When he realized the most obvious solution, he stopped in his tracks: “Pick it up yourself, Adam!”
So, the next day, he grabbed a small plastic grocery bag and began picking up bottles, cans, plastics, and other items he found near the sidewalk path he walked on.
Along the way, he found nails, screws, and broken road markers on the road itself. To pick up the nails and other pointy debris on the road required him to take a step or two out onto it. If he didn’t, he knew the tires on his car would find the nails sooner or later since he traveled the road regularly.
Adam knew of three public trash cans on the way home, equidistant to each other. His small bags were always full as he approached each trash can. Plastic water bottles and crushed beer cans made up 70% of the content for each bag.
As Adam was developing the routine, he couldn’t believe the utter messiness of this community, his community.
As the neighborhood’s newest walking trash collector, Adam had two unwritten, unspoken rules. The first was not to go more than five feet out of his way to pick something up so he could maintain his forward momentum towards home. The exception was if he saw something dangerous on the road, then he was obliged to go out of his way to pick it up.
Later on today’s walk, when he veered off course to pick up a water bottle on a lawn, a man opened his screen door and yelled, “Hey you! What are you doing on my la… oh, never mind.”
Adam dropped the plastic bottle on the ground and walked on, not looking back.
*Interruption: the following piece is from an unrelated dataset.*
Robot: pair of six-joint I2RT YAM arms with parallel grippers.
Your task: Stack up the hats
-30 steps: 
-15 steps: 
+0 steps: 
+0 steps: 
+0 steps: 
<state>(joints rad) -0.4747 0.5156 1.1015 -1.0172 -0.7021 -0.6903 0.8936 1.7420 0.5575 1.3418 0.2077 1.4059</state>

He was exercising unspoken, unwritten rule Number Two: any complaints from anybody and he reverses his actions immediately. Adam really never thought he’d need to use that rule.
At present, though, he had no intention of changing that rule, but tomorrow’s tomorrow and anything could happen.
Today, he just wasn’t in the mood to have to explain his good intentions. As long as there were no signs indicating freshly planted seeds or sprayed chemicals, he felt he was doing the homeowner a good service, a favor even.